§ Task prompt
Nothing after the line containing "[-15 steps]" belongs in the answer; write out exactly every line from the start of the material up to it, including it.

_ _ _ _

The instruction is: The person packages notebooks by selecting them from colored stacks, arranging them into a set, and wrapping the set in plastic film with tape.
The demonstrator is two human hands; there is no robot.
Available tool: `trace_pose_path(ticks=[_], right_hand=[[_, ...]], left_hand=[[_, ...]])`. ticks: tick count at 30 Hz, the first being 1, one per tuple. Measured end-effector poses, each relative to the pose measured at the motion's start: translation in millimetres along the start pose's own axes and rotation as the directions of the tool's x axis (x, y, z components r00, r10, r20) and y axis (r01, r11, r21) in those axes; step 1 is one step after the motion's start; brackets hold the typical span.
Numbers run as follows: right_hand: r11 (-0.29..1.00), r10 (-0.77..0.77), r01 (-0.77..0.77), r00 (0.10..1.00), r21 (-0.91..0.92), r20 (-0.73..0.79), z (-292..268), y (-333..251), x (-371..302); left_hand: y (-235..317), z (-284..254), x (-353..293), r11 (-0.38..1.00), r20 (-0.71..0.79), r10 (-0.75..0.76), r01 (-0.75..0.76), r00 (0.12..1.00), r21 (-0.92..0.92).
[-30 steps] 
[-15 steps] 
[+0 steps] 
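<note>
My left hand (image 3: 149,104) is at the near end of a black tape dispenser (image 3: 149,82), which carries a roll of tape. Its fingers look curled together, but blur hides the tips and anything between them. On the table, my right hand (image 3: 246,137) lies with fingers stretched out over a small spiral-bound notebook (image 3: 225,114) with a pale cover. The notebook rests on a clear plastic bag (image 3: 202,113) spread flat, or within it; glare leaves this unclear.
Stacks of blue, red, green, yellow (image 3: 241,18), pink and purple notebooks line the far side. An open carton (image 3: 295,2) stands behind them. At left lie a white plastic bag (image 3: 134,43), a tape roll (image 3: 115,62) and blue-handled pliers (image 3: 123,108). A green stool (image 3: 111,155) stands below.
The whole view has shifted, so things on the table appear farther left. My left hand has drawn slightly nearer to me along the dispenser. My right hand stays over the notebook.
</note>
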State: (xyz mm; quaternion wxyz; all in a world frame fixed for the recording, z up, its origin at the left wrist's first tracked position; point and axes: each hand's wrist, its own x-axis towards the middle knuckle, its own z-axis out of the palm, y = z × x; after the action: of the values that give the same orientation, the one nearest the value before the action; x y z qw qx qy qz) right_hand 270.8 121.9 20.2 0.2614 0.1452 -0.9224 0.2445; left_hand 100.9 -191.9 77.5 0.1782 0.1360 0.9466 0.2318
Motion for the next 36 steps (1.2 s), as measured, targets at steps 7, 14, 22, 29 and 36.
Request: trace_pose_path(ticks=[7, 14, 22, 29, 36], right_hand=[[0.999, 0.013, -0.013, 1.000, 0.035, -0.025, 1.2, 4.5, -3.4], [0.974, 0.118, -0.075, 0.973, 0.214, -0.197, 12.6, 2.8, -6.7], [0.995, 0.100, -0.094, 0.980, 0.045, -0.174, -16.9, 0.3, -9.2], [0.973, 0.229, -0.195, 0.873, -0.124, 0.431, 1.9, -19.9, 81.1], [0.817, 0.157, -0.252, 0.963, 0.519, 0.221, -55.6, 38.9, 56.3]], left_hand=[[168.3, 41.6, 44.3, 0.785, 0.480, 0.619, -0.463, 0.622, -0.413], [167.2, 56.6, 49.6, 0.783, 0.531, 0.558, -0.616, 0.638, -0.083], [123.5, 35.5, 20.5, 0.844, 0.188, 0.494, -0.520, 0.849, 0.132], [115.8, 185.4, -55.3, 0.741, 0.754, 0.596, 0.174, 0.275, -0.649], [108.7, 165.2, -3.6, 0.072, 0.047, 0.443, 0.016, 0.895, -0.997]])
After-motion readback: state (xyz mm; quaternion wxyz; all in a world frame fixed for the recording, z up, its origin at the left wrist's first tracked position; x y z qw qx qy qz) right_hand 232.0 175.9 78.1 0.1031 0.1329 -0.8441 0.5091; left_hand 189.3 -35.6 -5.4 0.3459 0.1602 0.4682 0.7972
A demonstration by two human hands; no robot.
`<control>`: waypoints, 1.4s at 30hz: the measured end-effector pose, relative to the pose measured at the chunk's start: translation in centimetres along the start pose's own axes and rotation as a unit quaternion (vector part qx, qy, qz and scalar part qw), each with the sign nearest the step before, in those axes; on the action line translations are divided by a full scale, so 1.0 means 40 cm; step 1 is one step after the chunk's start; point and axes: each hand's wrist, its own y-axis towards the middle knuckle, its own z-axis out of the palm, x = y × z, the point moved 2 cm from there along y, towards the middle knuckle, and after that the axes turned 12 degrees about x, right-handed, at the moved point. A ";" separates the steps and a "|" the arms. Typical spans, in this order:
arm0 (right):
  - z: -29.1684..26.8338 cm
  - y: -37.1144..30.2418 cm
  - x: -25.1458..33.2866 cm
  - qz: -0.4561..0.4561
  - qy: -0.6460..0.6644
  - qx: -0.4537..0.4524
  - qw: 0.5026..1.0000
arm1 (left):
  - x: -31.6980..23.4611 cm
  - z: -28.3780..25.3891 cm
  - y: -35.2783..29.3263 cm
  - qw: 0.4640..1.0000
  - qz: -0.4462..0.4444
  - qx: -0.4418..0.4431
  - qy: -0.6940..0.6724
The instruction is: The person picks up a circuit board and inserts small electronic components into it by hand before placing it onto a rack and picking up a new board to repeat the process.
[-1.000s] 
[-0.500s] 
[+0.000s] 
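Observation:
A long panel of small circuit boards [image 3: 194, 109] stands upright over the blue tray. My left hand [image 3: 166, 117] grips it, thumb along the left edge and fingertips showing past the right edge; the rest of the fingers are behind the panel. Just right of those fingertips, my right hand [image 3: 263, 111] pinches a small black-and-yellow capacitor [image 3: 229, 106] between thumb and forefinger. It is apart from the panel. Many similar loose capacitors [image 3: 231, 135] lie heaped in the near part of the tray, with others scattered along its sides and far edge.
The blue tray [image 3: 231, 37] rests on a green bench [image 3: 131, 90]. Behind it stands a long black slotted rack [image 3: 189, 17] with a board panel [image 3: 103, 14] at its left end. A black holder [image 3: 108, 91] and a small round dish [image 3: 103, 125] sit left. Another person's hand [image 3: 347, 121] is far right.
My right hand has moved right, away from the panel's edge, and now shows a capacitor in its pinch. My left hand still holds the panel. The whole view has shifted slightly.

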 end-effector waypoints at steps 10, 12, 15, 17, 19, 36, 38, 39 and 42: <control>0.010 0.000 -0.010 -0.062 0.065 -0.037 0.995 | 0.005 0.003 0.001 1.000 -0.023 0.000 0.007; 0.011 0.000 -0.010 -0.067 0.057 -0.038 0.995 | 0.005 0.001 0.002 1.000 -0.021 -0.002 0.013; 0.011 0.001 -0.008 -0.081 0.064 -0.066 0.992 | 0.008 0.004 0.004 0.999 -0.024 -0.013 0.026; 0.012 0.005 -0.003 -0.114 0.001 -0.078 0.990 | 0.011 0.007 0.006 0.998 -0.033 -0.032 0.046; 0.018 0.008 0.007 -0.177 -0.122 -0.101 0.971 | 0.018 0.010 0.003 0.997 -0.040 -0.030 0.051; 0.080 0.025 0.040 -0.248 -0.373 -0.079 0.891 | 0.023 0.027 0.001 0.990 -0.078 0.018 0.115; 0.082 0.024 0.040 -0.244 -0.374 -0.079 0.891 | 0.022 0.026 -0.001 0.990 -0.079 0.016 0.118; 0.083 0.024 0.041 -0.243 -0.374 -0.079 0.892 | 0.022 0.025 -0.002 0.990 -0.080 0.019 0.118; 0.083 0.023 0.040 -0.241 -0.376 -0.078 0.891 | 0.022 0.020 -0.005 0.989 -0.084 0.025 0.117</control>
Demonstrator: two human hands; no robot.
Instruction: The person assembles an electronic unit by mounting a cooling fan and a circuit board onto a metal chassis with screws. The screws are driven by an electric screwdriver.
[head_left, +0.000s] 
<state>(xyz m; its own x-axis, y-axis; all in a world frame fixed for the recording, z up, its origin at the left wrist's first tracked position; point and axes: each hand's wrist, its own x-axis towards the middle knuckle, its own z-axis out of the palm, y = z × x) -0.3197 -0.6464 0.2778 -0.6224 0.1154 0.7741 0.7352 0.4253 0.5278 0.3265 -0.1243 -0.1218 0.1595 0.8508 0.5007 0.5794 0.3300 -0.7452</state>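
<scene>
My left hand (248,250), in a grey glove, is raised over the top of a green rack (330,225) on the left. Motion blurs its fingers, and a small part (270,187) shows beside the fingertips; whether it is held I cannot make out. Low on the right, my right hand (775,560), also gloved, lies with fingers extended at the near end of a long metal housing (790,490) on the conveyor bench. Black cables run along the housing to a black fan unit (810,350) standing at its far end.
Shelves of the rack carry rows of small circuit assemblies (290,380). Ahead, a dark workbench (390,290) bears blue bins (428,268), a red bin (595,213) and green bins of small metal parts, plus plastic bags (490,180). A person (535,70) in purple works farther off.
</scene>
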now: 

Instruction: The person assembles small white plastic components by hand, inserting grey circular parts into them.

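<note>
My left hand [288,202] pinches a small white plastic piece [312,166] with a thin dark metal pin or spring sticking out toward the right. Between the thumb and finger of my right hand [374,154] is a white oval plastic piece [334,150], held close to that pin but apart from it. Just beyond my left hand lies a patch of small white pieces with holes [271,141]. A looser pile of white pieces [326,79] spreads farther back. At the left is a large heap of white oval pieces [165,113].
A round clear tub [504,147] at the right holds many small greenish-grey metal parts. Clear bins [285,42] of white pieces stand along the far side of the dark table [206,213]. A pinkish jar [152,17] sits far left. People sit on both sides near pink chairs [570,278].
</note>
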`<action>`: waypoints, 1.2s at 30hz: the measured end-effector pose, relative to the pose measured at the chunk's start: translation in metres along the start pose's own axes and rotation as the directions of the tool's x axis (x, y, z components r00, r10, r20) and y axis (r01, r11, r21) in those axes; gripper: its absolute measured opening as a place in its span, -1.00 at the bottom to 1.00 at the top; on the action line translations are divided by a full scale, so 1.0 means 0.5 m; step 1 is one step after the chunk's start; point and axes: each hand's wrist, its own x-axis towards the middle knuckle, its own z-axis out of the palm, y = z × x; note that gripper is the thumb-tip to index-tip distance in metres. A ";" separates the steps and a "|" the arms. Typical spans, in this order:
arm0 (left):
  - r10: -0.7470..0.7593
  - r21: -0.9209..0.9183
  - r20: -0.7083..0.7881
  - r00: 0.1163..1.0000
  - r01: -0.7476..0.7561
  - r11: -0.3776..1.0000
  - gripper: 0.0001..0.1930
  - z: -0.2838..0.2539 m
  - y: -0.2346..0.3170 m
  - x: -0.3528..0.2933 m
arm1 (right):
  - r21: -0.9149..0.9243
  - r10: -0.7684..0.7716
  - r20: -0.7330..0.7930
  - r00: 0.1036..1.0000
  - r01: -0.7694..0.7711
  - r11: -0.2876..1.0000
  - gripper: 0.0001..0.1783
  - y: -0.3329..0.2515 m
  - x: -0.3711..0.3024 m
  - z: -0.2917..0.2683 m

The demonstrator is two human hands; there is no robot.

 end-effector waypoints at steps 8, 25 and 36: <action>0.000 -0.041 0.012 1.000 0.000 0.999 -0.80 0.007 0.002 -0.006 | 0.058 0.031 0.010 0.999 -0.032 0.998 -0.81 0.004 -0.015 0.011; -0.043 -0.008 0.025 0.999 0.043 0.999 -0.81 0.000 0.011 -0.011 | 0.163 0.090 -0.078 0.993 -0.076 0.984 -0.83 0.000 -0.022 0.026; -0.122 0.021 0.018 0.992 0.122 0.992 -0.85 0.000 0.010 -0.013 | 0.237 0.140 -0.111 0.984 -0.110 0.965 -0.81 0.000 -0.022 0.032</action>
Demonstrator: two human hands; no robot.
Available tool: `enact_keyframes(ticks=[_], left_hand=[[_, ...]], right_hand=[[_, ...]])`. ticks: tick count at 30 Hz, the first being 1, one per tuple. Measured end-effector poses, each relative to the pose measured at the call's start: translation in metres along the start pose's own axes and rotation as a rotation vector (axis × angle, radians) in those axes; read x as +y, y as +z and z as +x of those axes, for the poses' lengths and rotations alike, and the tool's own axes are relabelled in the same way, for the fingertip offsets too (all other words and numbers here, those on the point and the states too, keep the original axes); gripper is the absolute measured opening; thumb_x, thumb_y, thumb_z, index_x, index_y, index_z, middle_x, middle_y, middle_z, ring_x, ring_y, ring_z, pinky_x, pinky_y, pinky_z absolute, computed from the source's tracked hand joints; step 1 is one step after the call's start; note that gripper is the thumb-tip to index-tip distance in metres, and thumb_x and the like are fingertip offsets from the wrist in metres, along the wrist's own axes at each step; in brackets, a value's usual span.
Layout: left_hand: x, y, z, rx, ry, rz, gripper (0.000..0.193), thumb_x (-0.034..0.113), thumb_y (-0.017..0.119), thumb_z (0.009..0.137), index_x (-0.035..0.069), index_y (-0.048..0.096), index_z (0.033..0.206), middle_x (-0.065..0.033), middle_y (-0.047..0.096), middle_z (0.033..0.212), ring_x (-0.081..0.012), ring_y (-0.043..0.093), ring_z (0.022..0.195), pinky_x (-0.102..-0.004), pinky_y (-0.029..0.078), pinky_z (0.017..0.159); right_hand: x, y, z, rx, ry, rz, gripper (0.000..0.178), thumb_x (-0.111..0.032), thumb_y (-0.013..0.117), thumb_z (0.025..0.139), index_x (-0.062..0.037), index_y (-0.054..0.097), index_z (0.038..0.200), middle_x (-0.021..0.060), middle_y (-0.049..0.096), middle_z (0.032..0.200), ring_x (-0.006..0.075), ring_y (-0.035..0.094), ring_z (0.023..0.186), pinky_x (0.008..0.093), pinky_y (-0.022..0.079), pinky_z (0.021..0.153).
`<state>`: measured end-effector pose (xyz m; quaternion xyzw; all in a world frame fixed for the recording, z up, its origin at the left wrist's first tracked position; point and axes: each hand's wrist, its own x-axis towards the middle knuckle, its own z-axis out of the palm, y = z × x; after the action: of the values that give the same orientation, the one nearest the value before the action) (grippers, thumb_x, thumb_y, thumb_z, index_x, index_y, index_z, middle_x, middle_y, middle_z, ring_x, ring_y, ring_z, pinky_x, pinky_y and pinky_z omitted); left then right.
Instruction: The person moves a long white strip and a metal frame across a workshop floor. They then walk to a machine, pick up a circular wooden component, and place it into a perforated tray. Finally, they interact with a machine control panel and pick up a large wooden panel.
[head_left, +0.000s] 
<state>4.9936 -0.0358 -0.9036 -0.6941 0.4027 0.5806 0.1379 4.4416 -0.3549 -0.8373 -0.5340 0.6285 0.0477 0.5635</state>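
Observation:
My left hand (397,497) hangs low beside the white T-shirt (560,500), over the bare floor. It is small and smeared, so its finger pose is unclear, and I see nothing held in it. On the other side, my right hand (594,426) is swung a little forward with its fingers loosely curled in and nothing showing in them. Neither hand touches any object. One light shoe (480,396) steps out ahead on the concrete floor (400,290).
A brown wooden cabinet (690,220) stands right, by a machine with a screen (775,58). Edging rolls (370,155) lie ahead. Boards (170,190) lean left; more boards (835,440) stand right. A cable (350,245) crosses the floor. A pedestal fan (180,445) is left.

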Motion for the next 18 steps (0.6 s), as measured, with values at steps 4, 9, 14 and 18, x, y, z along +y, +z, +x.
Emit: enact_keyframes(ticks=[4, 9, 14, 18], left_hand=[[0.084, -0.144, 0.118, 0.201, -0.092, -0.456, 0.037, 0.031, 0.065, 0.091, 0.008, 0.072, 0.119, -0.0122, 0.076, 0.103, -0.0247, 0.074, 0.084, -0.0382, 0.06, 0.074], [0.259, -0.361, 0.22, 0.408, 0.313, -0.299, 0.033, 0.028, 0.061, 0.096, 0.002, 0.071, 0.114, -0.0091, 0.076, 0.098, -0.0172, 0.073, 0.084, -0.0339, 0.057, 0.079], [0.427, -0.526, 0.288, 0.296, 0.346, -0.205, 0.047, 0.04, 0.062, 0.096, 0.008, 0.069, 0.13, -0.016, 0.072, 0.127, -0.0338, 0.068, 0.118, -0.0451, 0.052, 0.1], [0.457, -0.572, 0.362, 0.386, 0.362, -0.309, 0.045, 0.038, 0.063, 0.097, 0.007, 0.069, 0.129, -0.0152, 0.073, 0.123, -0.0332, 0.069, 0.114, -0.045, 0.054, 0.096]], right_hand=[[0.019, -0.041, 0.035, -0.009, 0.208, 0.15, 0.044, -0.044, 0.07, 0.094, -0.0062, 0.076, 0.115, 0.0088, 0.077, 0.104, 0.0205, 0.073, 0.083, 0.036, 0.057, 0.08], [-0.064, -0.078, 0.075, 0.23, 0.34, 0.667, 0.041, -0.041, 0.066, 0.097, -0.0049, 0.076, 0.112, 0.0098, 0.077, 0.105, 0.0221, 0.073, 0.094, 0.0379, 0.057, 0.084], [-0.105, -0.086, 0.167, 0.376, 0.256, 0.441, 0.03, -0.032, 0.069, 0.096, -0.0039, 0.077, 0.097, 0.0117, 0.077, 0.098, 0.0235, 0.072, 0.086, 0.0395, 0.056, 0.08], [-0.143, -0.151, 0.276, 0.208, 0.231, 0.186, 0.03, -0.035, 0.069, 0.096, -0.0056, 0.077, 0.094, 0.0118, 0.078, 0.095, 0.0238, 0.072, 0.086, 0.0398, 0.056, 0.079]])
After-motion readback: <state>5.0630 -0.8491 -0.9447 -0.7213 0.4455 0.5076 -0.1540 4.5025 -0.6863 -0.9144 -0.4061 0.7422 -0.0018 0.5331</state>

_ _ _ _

§ Solution
The instruction is: The person packages notebooks by selecting them from colored stacks, arranging them into a set, and wrapping the set in plastic film with tape.
The demonstrator is two human hands; there is no robot.
Available tool: `trace_pose_path(ticks=[_], right_hand=[[_, ...]], left_hand=[[_, ...]])`. ticks: tick count at 30 Hz, the first being 1, one per tuple. Measured end-effector poses, each relative to the pose measured at the motion's start: translation in millimetres along the start pose's own axes and rotation as the directions of the tool's x axis (x, y, z components r00, r10, r20) and y axis (r01, r11, r21) in those axes; step 1 is one step after the motion's start; brackets hold the typical span.
Numbers run as follows: right_hand: r11 (-0.29..1.00), r10 (-0.77..0.77), r01 (-0.77..0.77), r00 (0.10..1.00), r21 (-0.91..0.92), r20 (-0.73..0.79), z (-292..268), y (-333..251), x (-371..302); left_hand: y (-235..317), z (-284..254), x (-353..293), r11 (-0.38..1.00), r20 (-0.71..0.79), r10 (-0.75..0.76), r01 (-0.75..0.76), r00 (0.12..1.00), r21 (-0.92..0.92).
[-30 steps] 
[-15 steps] 

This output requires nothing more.